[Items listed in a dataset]
>>>
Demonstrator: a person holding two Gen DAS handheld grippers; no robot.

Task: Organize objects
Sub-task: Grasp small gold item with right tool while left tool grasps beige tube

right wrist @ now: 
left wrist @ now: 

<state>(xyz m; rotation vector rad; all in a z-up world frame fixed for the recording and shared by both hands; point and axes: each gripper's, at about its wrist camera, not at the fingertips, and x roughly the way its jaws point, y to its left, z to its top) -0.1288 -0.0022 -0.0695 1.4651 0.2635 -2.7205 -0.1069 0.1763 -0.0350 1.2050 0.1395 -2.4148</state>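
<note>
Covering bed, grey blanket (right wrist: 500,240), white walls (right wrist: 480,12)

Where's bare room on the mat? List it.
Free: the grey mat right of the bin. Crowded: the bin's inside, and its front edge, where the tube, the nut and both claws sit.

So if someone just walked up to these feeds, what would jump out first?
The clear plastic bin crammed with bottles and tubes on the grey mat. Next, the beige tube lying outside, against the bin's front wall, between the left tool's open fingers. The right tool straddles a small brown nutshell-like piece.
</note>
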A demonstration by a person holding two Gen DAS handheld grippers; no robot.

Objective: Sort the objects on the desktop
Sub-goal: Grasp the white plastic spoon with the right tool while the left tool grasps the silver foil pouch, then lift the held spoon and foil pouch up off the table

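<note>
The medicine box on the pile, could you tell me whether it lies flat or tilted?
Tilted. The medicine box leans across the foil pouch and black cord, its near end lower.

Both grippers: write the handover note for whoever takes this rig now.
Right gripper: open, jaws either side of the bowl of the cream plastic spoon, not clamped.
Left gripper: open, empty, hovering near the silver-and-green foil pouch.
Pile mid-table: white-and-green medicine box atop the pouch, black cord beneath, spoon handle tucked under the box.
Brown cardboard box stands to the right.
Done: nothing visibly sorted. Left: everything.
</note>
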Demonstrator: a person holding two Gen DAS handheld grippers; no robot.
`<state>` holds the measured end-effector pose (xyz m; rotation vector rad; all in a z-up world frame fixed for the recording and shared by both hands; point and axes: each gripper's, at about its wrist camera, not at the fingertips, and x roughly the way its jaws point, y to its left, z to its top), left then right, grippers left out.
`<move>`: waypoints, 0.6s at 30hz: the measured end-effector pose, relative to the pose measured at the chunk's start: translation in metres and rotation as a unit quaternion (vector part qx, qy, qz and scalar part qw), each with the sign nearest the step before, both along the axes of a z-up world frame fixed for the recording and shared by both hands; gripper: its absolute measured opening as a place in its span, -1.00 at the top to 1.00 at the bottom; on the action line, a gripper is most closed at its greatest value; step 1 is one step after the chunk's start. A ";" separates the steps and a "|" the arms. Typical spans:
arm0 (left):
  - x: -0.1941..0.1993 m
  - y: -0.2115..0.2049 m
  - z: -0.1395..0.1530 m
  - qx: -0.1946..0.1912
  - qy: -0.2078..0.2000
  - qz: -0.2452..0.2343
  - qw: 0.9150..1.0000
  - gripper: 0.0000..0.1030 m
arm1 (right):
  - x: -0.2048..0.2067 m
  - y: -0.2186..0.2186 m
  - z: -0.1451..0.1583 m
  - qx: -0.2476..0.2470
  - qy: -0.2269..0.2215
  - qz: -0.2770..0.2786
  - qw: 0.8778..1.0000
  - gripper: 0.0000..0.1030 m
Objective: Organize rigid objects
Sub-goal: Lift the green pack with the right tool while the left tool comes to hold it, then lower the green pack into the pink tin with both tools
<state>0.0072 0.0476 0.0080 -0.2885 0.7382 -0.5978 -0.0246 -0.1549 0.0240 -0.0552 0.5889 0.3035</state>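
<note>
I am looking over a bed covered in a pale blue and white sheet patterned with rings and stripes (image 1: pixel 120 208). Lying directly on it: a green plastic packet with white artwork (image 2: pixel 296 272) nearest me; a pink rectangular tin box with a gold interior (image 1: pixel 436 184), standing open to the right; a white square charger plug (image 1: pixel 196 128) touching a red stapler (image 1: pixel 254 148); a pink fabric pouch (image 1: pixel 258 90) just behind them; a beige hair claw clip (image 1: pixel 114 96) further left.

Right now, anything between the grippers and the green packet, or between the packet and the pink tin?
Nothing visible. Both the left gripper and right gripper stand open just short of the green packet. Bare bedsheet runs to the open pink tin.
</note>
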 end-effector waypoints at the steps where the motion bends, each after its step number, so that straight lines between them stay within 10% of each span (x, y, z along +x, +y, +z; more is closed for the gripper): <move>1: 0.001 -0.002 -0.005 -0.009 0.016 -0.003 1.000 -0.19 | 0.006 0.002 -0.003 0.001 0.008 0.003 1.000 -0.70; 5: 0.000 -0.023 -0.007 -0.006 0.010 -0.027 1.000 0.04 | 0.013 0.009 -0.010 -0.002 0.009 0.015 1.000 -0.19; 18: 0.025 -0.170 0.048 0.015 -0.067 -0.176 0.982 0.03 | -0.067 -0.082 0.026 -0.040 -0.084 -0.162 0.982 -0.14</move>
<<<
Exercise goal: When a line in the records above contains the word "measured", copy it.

Exercise output:
`<state>` holds the measured end-effector pose (xyz m; rotation vector rad; all in a z-up world frame fixed for the recording and shared by both hands; point and axes: each gripper's, at about its wrist camera, not at the fingertips, and x roughly the way its jaws point, y to its left, z to its top), left then right, grippers left out.
`<move>`: waypoints, 0.6s at 30hz: the measured end-effector pose, relative to the pose measured at the chunk's start: translation in metres and rotation as a unit quaternion (vector part qx, qy, qz and scalar part qw), each with the sign nearest the step before, both along the axes of a z-up world frame fixed for the recording and shared by both hands; gripper: its absolute measured opening as a place in its span, -1.00 at the top to 1.00 at the bottom; on the action line, a gripper is most closed at its greatest value; step 1 is one step after the chunk's start. A ";" separates the steps and a "|" the arms. Typical spans:

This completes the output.